In recent weeks, multiple news sources have reported on the 10-year anniversary since the onset of the nation’s foreclosure crisis. Between 2007 and 2011, 10.9 million homes went into foreclosure, with 8 million completing that process. Additionally, $1.95 trillion in lost property value affected both families who lost their homes to foreclosure, as well as their nearby neighbors who remained in their homes.
Less prominently revisited in these retrospectives were the disproportionate losses suffered by Black and Latinx communities. Together, these two ethnicities absorbed $1 trillion wealth losses.
None of us can change the past; but what we can and should learn from it and take steps to ensure that harms caused are acknowledged and never repeated. The creation of the Consumer Financial Protection Bureau (CFPB) was authorized at the federal level. But across the country, states also took initiatives as well.
For example, California became the first state in 2012 to create a ‘Homeowner Bill of Rights’ (HOBR). A state legislative package was enacted to end many mortgage ills, like banning mortgage broker kickbacks for unfairly placing borrowers into more expensive loans than necessary. Another harmful practice included mortgage servicers who assured borrowers that a refinance was in progress while at the same time, beginning the formal foreclosure process. HOBR was an important part of a legislative package that broadly addressed a wide range of mortgage woes.
It took years of advocacy before the California Assembly passed the initiative. At the urging of consumer advocates and the former state Attorney General Kamala Harris, the HOBR gained support from civil rights organizations, banks, credit unions, labor unions and consumer groups. Borrowers, lenders, workers and advocates all agreed the legislation was fair and responsible to improve the foreclosure tsunami.
For consumers, however, the most heralded legal provision, included the right to have their own day in court. If mortgage servicers did not comply with the law, borrowers could sue and seek financial redress. Borrowers were also assured of timely notification on the status of their loan modifications and gained the right to appeal modification denials.
Unfortunately, as much legislation affords, “sunsets,” dates by which specific legal requirements expire, took the real teeth out of HOBR since 2017. Such times are also the moments when leadership can emerge and replace what was lost.
San Jose’s State Senator Jim Beall, who also chairs the state’s Senate Transportation and Housing Committee, sponsored a 2018 HOBR that restored the previously lost provisions. Moreover, on September 14, California Governor Jerry Brown signed the new bill into law.
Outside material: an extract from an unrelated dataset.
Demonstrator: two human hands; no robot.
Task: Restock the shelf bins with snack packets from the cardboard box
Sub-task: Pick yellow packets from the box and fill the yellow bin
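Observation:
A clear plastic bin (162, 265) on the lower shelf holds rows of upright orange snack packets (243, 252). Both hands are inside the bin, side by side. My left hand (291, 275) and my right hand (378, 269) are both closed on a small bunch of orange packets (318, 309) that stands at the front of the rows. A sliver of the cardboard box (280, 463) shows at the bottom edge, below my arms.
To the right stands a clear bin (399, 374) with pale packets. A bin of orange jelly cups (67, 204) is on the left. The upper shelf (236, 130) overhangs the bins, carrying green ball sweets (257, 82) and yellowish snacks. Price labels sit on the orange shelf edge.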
Beyond restoring the right to appeal a loan modification denial, the updated bill also resurrects:
- Requirements that loan servicers provide homeowners with written notices to confirm receipt of their loan modifications applications and whether any necessary application items are missing; and.
- Requirements that servicers send written denial notices with sufficient information and sufficient time to appeal a questionable denial.
“Californians can once again count on the protections that helped thousands of homeowners hold onto their houses during the 2008 financial crisis,” noted Sen. Beall. “Lenders will have to provide timely notifications on the status of a loan modification application and homeowners will have the right to appeal denials.”
For Graciela Aponte-Diaz, California Policy Director with the Center for Responsible Lending, the 2018 bill reinstates safeguards to help families stay in the homes.
“Foreclosures have rattled our housing market, especially for owners who have been hit hard by natural disasters,” said Aponte-Diaz. “Homeowners need protection against procedural abuses – this bill helps us accomplish that goal.”
Today, consumers in Minnesota and Nevada have similar HOBRs.
It just seems sensible that other locales where billion-dollar property losses were suffered due to recent storms or wildfires would be well-served if their respective states also implemented their own HOBRs. In just the past year, locales as diverse as Arizona, Florida, the Carolinas, and Texas have also suffered tremendous losses and will need years to fully recover financially.
The bottom line is that whoever you are or where you live, housing is needed. At a time when most working families are dedicating an increasing amount of income to provide a home, it should be apparent that these homes deserve protection – not just from weather storms; but life’s financial storms.
As former President Lyndon Johnson spoke in a June 4, 1965 address to Howard University:
“You do not wipe away the scars of centuries by saying: Now you are free to go where you want, and do as you desire, and choose the leaders as you please.
“You do not take a person who, for years, has been hobbled by chains and liberate him, bring him up to the starting line of a race and then say, ‘you are free to compete with others,’ and still justly believe that you have been completely fair.
“Thus is it not enough just to open the gates of opportunity. All our citizens must have the ability to walk through those gates.”